#### [Work item]
In the material below, find the line with "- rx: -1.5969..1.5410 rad"; set down that line and every line after it to the end, exactly, without pictures.

#### [Recorded data]
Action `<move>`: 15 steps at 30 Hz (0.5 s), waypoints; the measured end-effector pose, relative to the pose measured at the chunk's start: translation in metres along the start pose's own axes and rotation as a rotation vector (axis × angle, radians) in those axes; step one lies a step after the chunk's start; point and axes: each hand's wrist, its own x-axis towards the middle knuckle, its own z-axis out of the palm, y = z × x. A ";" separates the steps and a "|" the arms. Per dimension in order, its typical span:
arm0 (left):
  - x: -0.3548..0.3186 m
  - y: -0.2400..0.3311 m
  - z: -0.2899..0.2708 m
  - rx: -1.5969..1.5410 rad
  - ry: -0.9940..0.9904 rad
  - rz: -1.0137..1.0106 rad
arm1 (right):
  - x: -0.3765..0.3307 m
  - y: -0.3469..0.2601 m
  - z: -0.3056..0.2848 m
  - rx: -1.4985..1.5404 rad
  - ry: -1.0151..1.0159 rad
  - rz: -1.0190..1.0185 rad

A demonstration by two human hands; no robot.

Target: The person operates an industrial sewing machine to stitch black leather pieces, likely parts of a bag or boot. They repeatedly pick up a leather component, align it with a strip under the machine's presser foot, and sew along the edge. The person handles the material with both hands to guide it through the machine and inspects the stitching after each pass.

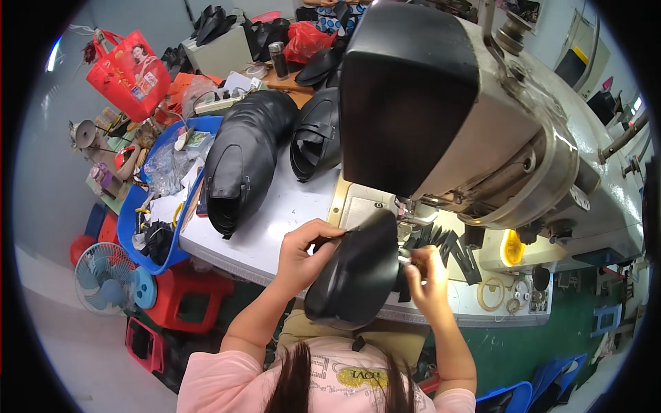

#### [Exercise result]
  - rx: -1.5969..1.5410 rad
  - ry: -0.9940..0.9904 rad
  - rz: -1.0137..1.0106 rad
arm1 (right):
  - x: -0.3765..0.3307 m
  - y: -0.3469..0.2601 m
  - z: -0.3056..0.2848 m
  - rx: -1.4985..1.5404 rad
  - ry: -1.0151..1.0159 rad
  - rz: -1.0190..1.0185 rad

A demonstration by two human hands; no robot.

Target: The person operates an industrial sewing machine to stitch black leather pieces, likely parts of a bag or boot. They repeatedly pick up a leather component, align it with a strip under the machine's presser foot, and sew along the edge. The person handles the material with both hands to guide it through the machine and inspects the stitching after each pass.

With that, the answer is finished.